Matthew Swarbrick

Personal information
- Born: 8 August 1977 (age 48) Stockport, Greater Manchester, England
- Batting: Right-handed

Domestic team information
- 1995–2005: Dorset

Career statistics
| Competition | List A |
| Matches | 5 |
| Runs scored | 40 |
| Batting average | 10.00 |
| 100s/50s | 0/0 |
| Top score | 24 |
| Catches/stumpings | 0/– |
- Source: Cricinfo, 16 March 2010

= Matthew Swarbrick =

English cricketer

Matthew Swarbrick (born 8 August 1977) is a former English cricketer. Swarbrick is a right-handed batsman.

Swarbrick made his debut for Dorset in the 1995 Minor Counties Championship against Herefordshire. From 1995 to 2005 Swarbrick represented Dorset in 48 Minor Counties matches, with his final match coming against Wales Minor Counties.
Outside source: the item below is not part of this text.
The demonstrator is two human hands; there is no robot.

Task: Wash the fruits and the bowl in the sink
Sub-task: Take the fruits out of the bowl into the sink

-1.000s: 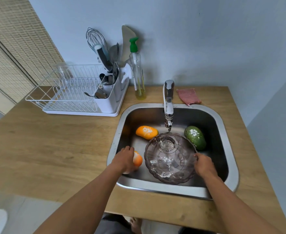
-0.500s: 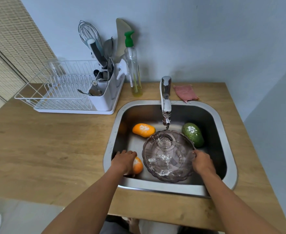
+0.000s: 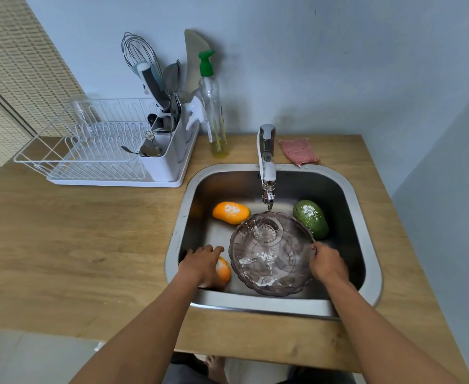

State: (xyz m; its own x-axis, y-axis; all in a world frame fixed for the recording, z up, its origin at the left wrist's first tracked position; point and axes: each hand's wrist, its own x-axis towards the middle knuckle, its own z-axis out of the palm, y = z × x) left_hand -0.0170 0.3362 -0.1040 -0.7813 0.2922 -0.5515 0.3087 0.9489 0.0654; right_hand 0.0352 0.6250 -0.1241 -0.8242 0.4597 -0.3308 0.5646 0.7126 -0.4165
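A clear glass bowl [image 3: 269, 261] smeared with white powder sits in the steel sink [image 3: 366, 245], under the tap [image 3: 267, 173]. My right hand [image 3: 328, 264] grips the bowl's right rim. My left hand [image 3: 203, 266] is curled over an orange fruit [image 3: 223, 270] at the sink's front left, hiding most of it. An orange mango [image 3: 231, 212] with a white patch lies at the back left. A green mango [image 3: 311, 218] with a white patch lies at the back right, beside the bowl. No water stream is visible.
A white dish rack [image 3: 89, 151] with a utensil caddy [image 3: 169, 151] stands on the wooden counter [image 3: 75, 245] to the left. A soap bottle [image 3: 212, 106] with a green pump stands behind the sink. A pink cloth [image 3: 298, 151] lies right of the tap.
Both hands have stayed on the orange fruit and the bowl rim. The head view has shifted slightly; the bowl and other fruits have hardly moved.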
Swarbrick also represented Dorset in List-A cricket, making his List-A debut for Dorset in the 1st round of the 1998 NatWest Trophy against Hampshire. From 1998 to 2003 Swarbrick played 5 List-A matches for Dorset, with his final List-A match coming against Buckinghamshire in the 1st round of the 2004 Cheltenham & Gloucester Trophy which was played in 2003.

Swarbrick now represents Tilford CC, one of Surrey's premier cricket clubs, in the I'anson league, where he captains the 3rd XI in Division 7.
His average in Division 7 is significantly higher than his List A record.